Os demais produtos exportados pelo país alcançaram US$ 17,7 bilhões, com crescimento de 6,9% na comparação anual. Já as importações do agronegócio somaram US$ 1,75 bilhão, queda de 2,8% em relação a julho de 2025. O Ministério destacou que as compras de insumos, como fertilizantes e defensivos, não foram incluídas nesse cálculo.

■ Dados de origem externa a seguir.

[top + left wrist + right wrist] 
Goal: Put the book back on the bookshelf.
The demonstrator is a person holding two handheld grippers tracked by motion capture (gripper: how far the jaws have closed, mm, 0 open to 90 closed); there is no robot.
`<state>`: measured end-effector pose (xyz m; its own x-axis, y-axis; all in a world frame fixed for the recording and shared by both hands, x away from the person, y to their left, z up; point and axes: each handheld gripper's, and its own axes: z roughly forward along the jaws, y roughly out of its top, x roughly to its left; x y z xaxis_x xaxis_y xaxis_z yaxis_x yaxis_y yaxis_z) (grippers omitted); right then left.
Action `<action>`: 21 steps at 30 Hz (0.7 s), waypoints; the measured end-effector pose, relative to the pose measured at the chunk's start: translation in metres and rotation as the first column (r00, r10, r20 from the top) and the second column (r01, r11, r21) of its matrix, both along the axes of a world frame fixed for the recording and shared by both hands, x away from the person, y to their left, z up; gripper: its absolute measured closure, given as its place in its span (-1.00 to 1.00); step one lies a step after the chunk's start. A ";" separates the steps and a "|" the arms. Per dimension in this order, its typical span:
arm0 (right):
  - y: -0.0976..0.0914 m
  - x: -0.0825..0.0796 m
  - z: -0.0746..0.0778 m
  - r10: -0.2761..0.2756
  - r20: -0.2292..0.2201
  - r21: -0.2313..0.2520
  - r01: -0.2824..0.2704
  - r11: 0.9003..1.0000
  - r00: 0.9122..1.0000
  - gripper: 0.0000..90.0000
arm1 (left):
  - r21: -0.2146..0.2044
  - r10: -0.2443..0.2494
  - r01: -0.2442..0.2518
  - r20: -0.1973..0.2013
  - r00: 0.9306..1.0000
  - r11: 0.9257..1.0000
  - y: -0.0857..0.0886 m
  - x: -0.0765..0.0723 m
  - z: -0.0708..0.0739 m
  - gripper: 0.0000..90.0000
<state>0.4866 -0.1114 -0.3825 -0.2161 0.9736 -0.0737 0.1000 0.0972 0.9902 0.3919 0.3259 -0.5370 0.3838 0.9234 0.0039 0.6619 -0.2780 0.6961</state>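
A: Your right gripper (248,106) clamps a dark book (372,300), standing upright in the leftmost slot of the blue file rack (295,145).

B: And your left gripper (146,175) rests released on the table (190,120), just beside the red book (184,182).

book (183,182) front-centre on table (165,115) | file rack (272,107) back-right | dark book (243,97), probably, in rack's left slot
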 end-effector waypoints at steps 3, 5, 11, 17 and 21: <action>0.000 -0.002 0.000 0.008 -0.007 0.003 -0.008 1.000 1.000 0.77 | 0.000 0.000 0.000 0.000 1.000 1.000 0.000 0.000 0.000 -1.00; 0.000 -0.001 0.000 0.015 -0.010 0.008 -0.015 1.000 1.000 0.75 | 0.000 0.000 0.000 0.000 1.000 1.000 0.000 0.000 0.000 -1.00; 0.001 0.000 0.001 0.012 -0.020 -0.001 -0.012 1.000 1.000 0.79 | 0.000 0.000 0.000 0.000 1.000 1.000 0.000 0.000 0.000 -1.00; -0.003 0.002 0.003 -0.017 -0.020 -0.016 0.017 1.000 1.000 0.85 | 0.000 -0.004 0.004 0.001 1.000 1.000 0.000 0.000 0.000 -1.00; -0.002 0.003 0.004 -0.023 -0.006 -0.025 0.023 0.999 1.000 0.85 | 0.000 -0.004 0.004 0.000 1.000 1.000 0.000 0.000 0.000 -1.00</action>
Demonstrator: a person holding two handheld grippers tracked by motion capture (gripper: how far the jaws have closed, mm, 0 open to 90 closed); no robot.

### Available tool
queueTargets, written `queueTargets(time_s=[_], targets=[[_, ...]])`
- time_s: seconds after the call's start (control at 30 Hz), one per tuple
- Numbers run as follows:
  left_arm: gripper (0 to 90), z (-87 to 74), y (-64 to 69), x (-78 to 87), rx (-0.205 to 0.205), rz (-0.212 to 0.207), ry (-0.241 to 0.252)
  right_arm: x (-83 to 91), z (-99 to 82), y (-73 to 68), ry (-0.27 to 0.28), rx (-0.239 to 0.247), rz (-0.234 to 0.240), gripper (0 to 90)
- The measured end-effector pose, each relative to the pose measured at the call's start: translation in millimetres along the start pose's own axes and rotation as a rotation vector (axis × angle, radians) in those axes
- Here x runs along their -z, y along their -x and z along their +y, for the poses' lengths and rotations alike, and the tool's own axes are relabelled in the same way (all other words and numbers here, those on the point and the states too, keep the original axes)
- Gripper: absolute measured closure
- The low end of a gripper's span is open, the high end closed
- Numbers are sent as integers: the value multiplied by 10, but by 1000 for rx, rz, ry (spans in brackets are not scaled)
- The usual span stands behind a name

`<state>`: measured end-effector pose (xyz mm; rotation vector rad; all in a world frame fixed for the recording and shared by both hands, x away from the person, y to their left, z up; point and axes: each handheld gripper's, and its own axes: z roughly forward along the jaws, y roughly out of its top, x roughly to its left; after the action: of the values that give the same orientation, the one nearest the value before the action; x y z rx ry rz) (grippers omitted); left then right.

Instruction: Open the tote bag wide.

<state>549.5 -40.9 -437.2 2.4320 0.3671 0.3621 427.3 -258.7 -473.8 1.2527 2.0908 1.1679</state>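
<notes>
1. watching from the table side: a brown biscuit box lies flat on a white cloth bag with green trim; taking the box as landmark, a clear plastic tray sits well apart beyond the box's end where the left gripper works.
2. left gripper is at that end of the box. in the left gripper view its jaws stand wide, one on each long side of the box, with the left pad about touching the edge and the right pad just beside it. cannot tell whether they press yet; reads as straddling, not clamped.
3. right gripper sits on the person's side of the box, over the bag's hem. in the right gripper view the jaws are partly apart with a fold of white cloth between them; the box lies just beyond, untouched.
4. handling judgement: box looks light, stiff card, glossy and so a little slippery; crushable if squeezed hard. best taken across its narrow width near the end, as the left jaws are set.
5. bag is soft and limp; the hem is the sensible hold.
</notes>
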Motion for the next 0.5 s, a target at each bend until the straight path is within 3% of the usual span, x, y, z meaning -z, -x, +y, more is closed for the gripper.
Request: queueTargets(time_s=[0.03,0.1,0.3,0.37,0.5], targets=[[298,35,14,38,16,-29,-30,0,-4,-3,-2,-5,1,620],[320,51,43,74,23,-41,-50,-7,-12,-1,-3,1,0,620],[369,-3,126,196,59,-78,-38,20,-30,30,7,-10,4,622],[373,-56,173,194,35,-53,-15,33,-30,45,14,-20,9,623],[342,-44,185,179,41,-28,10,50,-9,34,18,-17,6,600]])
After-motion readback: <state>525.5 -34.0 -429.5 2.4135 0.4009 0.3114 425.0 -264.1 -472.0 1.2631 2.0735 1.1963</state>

Entre os principais destaques da balança comercial, o complexo soja liderou com US$ 7,15 bilhões, alta de 22,4%. As carnes somaram US$ 2,91 bilhões, avanço de 5,2%; os produtos florestais, US$ 1,62 bilhão, alta de 16,5%. O complexo sucroalcooleiro registrou queda de 27,6%, para US$ 1,13 bilhão, e o café recuou 18,2%, para US$ 937 milhões.
Os produtos mais exportados foram soja em grão, carne bovina in natura, celulose, farelo de soja, carne de frango in natura, açúcar de cana em bruto, milho, carne suína, café verde e óleo de soja. Juntos, esses itens representaram 78,8% do total exportado pelo agronegócio em julho de 2026.
A China manteve-se como principal destino, com 34,5% do valor exportado (US$ 5,6 bilhões), ampliando as compras de soja, carne de frango e celulose. A União Europeia ficou em segundo lugar, com 14,7% (US$ 2,4 bilhões), com aumento nas aquisições de celulose, soja e farelo de soja, mas queda de 28,5% nas compras de café verde.